*EXERCISE GOAL*: From the entries that follow, reproduce exactly and only the lines from the line with "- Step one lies" to the line with "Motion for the", endpoints included.

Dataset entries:
+===+

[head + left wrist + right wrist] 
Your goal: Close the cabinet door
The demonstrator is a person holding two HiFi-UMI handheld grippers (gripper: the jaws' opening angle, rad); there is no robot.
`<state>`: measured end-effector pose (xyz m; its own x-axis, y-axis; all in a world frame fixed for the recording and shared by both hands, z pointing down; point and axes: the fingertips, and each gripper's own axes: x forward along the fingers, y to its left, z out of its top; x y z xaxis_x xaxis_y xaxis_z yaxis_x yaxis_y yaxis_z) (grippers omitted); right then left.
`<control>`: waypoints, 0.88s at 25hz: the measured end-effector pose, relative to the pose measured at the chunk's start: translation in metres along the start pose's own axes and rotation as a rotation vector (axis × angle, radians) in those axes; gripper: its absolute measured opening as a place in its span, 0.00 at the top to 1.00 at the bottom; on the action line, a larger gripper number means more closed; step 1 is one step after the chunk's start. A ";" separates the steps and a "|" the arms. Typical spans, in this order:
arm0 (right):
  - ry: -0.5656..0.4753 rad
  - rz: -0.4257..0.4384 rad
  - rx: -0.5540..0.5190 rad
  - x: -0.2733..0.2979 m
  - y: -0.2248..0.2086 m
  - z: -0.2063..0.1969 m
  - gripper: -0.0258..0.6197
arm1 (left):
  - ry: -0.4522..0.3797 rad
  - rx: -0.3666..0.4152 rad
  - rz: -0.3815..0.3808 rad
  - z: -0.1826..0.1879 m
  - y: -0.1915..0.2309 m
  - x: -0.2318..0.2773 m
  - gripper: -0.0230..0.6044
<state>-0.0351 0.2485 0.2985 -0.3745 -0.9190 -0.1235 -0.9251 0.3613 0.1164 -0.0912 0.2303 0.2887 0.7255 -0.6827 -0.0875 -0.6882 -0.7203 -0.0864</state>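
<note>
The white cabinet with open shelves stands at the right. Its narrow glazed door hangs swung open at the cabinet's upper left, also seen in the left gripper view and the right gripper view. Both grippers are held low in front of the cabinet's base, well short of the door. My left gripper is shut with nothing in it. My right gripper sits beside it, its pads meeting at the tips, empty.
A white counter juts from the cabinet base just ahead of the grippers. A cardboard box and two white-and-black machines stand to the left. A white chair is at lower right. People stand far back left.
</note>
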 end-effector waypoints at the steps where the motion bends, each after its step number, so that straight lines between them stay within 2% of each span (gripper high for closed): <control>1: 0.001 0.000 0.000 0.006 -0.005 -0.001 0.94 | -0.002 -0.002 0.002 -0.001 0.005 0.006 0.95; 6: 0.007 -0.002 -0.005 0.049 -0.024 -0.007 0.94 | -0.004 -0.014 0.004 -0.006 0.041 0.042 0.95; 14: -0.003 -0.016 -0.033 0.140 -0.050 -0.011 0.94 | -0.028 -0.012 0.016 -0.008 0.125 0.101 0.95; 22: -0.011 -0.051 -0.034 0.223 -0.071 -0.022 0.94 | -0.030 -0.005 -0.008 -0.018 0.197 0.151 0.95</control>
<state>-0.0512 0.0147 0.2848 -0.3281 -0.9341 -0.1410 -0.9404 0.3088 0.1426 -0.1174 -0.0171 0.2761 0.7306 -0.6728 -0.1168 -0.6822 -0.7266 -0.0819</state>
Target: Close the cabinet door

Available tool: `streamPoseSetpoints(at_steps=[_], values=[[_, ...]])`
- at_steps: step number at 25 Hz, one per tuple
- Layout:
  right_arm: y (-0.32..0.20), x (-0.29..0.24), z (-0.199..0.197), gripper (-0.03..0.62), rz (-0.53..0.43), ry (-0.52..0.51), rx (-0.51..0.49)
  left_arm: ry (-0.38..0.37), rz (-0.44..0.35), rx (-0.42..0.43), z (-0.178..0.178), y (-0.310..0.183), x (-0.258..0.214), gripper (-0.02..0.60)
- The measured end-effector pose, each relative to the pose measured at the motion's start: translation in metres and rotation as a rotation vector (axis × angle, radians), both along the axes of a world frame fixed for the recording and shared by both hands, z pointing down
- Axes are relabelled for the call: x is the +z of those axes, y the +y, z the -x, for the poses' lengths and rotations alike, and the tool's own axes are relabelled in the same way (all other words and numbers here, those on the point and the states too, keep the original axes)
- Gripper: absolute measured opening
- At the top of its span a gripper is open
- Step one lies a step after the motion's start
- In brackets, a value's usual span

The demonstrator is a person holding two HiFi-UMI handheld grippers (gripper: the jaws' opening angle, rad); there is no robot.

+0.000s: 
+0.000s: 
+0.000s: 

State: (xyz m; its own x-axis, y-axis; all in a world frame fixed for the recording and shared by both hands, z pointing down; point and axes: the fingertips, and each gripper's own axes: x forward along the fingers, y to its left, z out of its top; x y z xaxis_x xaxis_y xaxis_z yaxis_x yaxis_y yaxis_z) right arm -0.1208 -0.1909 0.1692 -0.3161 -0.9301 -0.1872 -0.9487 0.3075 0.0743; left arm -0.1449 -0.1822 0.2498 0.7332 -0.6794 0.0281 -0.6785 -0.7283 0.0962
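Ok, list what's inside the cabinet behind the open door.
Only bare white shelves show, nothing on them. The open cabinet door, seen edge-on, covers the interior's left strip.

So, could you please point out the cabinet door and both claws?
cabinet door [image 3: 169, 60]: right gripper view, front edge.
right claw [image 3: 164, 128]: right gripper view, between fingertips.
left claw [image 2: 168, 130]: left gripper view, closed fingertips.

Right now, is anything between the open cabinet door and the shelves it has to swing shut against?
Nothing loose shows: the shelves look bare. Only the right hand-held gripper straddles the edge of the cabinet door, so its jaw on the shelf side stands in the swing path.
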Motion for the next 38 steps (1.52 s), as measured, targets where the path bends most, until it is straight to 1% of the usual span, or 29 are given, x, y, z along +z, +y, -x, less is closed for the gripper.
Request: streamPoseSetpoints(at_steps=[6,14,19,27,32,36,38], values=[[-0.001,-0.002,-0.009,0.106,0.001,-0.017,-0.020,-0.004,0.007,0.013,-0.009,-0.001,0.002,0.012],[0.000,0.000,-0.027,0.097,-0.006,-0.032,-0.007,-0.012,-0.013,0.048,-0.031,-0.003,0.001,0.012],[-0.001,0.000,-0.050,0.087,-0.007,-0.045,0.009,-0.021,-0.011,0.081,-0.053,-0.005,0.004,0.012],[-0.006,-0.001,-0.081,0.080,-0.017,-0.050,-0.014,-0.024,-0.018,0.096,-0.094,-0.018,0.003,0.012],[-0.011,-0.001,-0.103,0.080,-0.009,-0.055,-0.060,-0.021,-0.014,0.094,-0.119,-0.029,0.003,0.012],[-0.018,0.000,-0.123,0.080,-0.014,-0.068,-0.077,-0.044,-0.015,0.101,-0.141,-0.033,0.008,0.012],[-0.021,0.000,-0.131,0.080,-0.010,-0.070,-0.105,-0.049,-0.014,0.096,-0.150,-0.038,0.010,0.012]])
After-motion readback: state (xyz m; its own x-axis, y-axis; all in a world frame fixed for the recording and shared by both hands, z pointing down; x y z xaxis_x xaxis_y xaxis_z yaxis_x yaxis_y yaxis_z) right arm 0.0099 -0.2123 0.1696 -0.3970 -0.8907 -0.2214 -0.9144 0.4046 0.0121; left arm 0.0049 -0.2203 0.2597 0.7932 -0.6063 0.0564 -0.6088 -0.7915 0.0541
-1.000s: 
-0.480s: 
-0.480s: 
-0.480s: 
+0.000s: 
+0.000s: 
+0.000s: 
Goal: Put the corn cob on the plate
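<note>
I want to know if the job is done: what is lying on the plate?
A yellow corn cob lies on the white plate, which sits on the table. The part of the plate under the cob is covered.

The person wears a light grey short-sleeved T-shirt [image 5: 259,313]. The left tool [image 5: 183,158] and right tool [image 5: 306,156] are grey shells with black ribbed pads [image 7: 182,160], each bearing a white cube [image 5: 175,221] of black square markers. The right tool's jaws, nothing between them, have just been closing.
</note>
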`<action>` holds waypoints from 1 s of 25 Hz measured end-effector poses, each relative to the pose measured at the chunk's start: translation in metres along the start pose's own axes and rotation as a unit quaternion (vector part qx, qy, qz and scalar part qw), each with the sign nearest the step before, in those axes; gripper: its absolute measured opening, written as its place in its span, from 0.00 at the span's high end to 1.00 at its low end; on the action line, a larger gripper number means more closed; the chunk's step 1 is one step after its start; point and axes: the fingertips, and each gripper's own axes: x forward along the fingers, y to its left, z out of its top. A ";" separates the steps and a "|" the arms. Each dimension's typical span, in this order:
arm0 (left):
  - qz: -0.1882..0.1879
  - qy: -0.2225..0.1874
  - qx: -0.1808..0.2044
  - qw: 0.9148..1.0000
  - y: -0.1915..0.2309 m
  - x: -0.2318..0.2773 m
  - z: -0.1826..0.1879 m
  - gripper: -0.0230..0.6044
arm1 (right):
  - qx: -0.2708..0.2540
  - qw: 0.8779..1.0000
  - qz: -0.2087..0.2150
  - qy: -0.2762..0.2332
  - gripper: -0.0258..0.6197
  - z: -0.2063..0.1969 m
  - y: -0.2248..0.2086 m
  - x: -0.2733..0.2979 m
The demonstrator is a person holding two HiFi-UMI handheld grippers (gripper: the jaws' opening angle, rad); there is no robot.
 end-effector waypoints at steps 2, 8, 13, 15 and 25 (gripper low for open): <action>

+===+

*RESULT OF THE TASK*:
- Step one lies a step after the motion's start
- In brackets, a value's usual span

The demonstrator is a person holding two HiFi-UMI handheld grippers (gripper: the jaws' opening angle, rad); there is no robot.

+0.000s: 
+0.000s: 
+0.000s: 

State: (xyz m; its own x-axis, y-axis; all in a world frame fixed for the recording and shared by both hands, z pointing down; point and axes: the fingertips, and each gripper's own axes: x forward along the fingers, y to its left, z out of its top; x y z xaxis_x xaxis_y xaxis_z yaxis_x yaxis_y yaxis_z) right arm -0.1208 -0.1909 0.1692 -0.3161 -0.9301 -0.1872 -0.9487 0.3075 0.0743; left arm -0.1449 -0.1822 0.2498 0.7332 -0.6794 0.0281 -0.6785 -0.7283 0.0962
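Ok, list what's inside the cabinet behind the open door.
Only bare white shelves show, nothing on them. The open cabinet door, seen edge-on, covers the interior's left strip.

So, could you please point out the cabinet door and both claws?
cabinet door [image 3: 169, 60]: right gripper view, front edge.
right claw [image 3: 164, 128]: right gripper view, between fingertips.
left claw [image 2: 168, 130]: left gripper view, closed fingertips.

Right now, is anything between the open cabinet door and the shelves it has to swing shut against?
Nothing loose shows: the shelves look bare. Only the right hand-held gripper straddles the edge of the cabinet door, so its jaw on the shelf side stands in the swing path.
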Motion for the next 38 steps (1.52 s), as measured, targets where the path bends most, until it is straight to 1% of the usual span, or 29 are given, x, y, z along +z, +y, -x, less is closed for the gripper.

This completes the output for the exercise.